ASSIGNMENT. Say how many lines in the data below contain the word "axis", and give no other text.

DATASET SECTION.
------------------------

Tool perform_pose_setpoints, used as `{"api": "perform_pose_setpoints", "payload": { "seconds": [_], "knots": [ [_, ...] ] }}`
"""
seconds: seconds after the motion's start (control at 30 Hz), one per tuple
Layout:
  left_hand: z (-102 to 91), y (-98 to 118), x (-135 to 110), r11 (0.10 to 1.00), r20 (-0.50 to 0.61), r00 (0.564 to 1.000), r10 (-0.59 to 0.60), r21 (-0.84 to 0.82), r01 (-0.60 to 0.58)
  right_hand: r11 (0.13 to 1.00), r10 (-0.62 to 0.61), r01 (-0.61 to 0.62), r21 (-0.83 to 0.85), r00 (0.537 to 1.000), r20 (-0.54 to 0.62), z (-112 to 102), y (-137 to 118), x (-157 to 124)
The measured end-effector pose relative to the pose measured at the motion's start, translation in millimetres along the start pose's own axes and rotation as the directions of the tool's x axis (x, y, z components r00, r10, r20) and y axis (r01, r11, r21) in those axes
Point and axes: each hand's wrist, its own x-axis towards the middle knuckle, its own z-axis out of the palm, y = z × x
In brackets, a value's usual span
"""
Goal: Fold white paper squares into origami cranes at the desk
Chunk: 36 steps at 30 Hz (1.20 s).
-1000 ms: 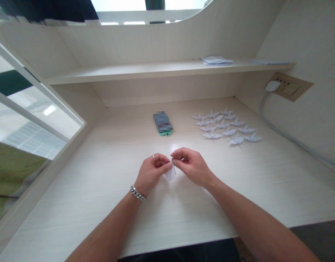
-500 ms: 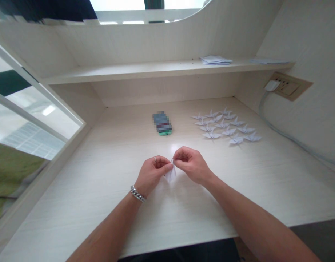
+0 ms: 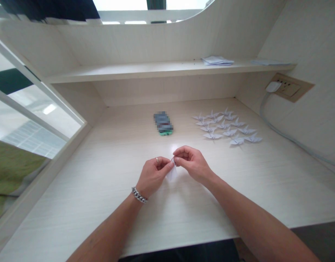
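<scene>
A small piece of folded white paper point(image 3: 172, 174) is pinched between both hands above the front middle of the desk. My left hand point(image 3: 155, 173), with a ring and a chain bracelet at the wrist, grips it from the left between thumb and fingers. From the right, the thumb and fingertips of my right hand point(image 3: 191, 163) close on its upper tip. Most of the paper's top is hidden by fingertips; its lower part hangs below the left thumb. Several white paper cranes point(image 3: 223, 125) stand in rows at the back right.
A pixelated dark object with a green edge point(image 3: 163, 123) lies behind my hands. Folded white papers point(image 3: 217, 60) rest on the shelf point(image 3: 145, 71). A plug sits in the wall socket point(image 3: 291, 87), its grey cable point(image 3: 282, 134) running along the right wall.
My hands stay pinched on the folded paper near the same spot. The right fingers have shifted slightly at its tip, and the paper's lower part now looks a little flatter. The view has moved slightly.
</scene>
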Motion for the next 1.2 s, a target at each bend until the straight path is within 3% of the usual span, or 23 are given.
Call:
{"api": "perform_pose_setpoints", "payload": {
  "seconds": [0.4,0.63,0.73,1.03,1.2],
  "knots": [
    [0.8,-4.0,0.0,0.994,0.004,0.998,0.061,0.095,-0.061,0.986,-0.086,0.082,-0.145,0.996,-0.026,4.0,-3.1,-3.5],
    [1.8,-6.7,0.8,0.990,-0.037,0.997,0.072,0.120,-0.068,1.000,0.001,-0.001,-0.003,1.000,0.003,0.2,0.0,1.5],
    [1.5,-8.3,0.6,0.991,-0.029,0.996,0.082,0.111,-0.078,0.996,-0.011,0.012,-0.089,1.000,0.021,-0.2,-0.2,1.2],
    [2.6,-9.0,-1.8,0.988,0.015,0.998,0.068,0.142,-0.069,0.972,-0.111,0.092,-0.218,0.991,-0.078,4.2,-3.1,-2.5],
    [2.5,-7.3,-1.7,0.983,-0.004,0.995,0.098,0.158,-0.096,0.984,-0.055,0.057,-0.169,0.998,0.017,4.7,-6.7,-2.9]
  ]
}}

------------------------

EXERCISE RESPONSE. 2